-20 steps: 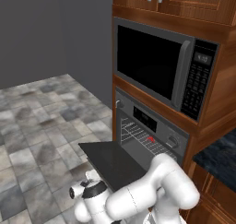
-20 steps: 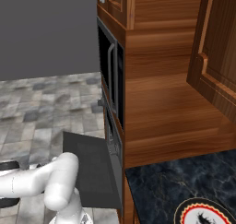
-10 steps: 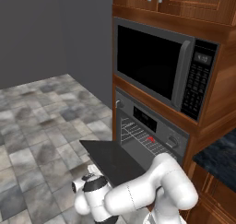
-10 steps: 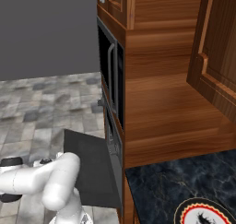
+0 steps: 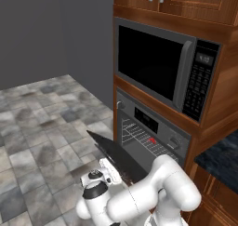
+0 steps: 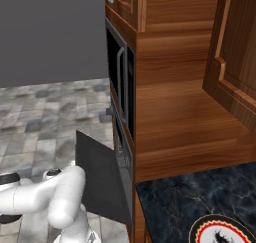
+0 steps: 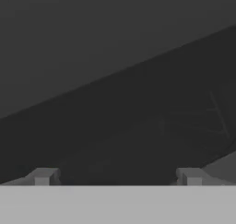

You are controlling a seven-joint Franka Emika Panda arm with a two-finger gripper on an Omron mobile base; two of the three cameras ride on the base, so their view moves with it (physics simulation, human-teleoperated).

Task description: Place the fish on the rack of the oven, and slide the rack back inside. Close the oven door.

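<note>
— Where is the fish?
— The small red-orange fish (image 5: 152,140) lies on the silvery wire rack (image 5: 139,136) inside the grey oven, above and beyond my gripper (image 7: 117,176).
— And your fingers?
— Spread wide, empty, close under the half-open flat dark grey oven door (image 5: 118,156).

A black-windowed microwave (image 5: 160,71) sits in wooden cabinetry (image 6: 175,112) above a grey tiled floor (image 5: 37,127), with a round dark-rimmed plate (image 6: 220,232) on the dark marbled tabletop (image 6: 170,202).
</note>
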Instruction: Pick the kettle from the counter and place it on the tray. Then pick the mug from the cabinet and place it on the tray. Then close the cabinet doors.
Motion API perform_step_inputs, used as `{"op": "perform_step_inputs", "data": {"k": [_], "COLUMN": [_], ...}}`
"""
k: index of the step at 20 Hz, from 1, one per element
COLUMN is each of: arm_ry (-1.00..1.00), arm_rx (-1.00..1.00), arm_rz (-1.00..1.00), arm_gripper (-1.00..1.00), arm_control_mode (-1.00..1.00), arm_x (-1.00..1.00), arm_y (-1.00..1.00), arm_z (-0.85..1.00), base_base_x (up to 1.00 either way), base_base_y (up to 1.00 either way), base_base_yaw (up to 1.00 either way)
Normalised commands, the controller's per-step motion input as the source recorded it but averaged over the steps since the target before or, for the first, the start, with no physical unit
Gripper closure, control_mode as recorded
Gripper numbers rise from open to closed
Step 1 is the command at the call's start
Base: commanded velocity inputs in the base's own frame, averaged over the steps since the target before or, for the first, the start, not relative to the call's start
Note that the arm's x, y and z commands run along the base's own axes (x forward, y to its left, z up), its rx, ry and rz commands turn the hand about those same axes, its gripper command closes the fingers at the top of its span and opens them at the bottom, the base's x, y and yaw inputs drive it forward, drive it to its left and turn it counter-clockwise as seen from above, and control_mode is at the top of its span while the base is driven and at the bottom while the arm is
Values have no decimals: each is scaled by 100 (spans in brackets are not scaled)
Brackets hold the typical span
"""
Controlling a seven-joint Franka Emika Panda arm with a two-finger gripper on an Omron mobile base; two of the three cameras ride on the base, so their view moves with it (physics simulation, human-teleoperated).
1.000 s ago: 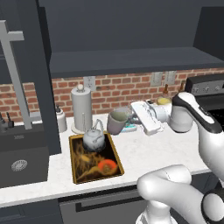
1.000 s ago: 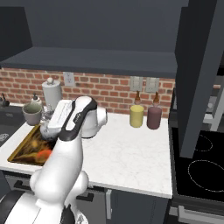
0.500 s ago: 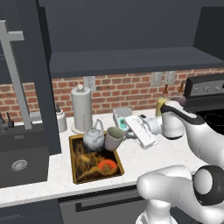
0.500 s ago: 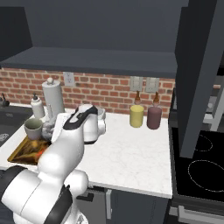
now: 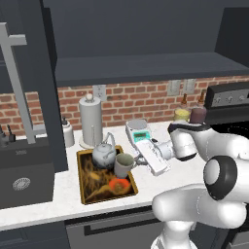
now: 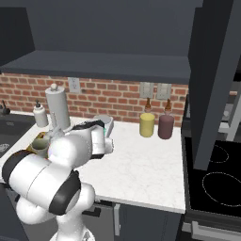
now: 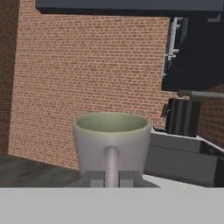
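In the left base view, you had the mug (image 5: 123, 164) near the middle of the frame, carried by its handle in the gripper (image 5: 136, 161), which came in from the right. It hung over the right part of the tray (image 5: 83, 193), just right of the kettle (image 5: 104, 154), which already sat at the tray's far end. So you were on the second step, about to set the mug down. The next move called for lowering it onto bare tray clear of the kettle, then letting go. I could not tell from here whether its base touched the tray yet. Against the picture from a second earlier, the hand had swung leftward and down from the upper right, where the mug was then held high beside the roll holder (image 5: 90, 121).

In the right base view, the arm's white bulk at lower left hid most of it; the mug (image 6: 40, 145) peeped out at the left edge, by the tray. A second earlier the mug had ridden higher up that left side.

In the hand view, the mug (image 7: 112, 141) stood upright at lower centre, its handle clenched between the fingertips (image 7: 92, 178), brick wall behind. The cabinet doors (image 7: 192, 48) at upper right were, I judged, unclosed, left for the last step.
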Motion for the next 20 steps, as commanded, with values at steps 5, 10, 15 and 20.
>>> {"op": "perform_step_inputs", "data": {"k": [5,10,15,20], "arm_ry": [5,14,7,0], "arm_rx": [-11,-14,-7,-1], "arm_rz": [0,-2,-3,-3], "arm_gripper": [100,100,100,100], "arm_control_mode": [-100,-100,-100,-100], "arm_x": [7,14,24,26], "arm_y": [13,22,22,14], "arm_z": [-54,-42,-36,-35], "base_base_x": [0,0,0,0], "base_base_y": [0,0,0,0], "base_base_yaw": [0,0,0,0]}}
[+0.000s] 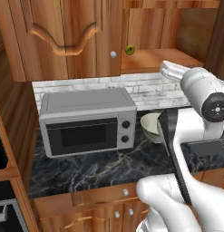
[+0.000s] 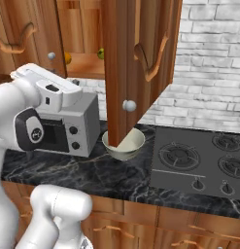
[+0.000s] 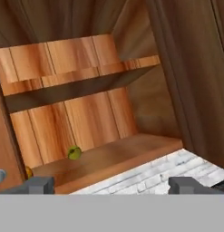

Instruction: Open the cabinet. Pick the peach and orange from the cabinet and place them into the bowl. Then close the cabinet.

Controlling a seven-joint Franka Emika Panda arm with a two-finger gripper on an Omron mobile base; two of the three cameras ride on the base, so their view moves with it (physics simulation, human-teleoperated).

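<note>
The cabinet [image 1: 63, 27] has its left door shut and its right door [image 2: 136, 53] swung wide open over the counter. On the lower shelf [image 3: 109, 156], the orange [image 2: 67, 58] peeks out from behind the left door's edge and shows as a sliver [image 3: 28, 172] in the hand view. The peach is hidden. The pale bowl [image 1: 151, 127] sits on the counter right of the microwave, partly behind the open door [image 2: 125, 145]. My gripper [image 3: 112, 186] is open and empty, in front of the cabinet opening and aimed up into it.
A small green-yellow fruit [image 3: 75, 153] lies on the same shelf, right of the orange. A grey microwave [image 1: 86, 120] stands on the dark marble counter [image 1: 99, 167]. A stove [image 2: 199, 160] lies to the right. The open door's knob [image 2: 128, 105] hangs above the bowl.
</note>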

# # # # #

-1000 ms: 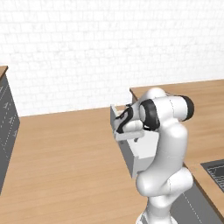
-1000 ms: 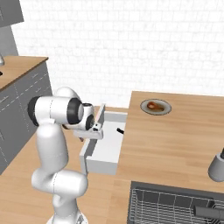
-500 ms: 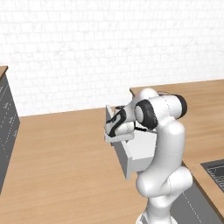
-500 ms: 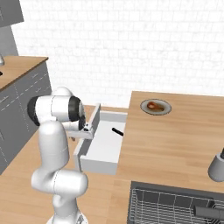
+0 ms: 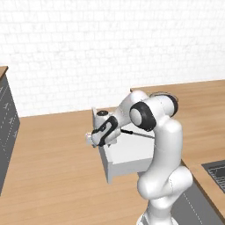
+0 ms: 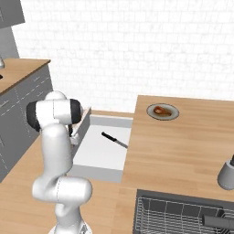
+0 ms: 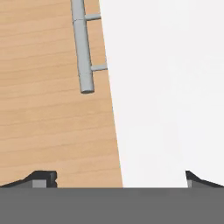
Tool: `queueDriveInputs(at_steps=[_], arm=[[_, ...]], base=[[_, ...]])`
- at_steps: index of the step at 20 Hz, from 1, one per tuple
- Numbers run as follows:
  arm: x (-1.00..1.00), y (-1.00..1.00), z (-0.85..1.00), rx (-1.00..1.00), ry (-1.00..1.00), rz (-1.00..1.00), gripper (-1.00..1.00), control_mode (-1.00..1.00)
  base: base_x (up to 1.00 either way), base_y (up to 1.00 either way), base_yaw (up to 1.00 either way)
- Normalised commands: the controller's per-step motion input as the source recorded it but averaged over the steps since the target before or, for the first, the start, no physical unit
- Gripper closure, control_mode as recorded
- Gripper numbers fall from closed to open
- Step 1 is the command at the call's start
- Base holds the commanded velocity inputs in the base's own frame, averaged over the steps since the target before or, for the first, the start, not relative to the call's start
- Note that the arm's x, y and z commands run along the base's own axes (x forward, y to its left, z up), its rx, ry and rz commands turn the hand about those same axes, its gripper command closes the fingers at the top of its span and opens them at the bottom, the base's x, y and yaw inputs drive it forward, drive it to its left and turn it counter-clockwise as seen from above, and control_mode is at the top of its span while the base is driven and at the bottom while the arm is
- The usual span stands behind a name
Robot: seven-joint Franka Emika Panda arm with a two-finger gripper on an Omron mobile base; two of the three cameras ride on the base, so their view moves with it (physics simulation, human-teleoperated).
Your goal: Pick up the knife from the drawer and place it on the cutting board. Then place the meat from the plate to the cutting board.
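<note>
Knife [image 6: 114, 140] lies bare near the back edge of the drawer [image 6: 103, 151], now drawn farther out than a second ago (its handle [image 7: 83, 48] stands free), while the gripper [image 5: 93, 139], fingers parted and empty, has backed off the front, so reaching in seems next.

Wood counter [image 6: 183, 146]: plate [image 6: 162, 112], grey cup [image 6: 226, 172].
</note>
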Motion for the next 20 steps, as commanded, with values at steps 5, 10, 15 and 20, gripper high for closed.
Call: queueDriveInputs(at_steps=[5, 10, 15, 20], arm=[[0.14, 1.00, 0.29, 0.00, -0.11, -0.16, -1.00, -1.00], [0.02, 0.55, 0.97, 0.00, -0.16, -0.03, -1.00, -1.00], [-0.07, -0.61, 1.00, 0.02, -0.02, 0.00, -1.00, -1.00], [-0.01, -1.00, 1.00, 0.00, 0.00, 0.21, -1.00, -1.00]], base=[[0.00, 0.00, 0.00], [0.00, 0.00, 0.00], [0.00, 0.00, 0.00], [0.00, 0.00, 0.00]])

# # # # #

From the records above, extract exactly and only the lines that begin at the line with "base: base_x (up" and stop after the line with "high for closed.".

  base: base_x (up to 1.00 either way), base_y (up to 1.00 either way), base_yaw (up to 1.00 either way)
- Normalised commands: the controller's per-step motion input as the source recorded it but averaged over the steps since the target before or, for the first, the start, no physical unit
- Gripper closure, control_mode as recorded
- Gripper numbers fall from closed to open
- Step 1 is the command at the call's start
- Base holds the commanded velocity inputs in the base's own frame, averaged over the steps since the target before or, for the first, the start, not relative to the call's start
- Note that the arm's x, y and z commands run along the base's own axes (x forward, y to its left, z up), its rx, ry and rz commands turn the hand about those same axes, its gripper command closes the fingers at the top of its span and opens them at the bottom, the base's x, y and yaw inputs drive it forward, drive it to its left and turn it counter-clockwise as seen from above, and control_mode is at the top of its span while the base is driven and at the bottom while the arm is
- The usual span stands behind a name
Robot: seven-joint Franka Emika Panda arm with a two-finger gripper on an Omron mobile base; two of the three cameras ride on the base, so their view moves with it (physics simulation, human-teleoperated).
Your goal: Pick up the knife from the drawer and place it on the cutting board. Then place the meat from the plate to the cutting board.
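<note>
Knife [image 6: 114, 140] lies bare near the back edge of the drawer [image 6: 103, 151], now drawn farther out than a second ago (its handle [image 7: 83, 48] stands free), while the gripper [image 5: 93, 139], fingers parted and empty, has backed off the front, so reaching in seems next.

Wood counter [image 6: 183, 146]: plate [image 6: 162, 112], grey cup [image 6: 226, 172].
</note>
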Motion for the next 20 steps, as commanded, with values at steps 5, 10, 15 and 20, gripper high for closed.

Work on this exercise is finished.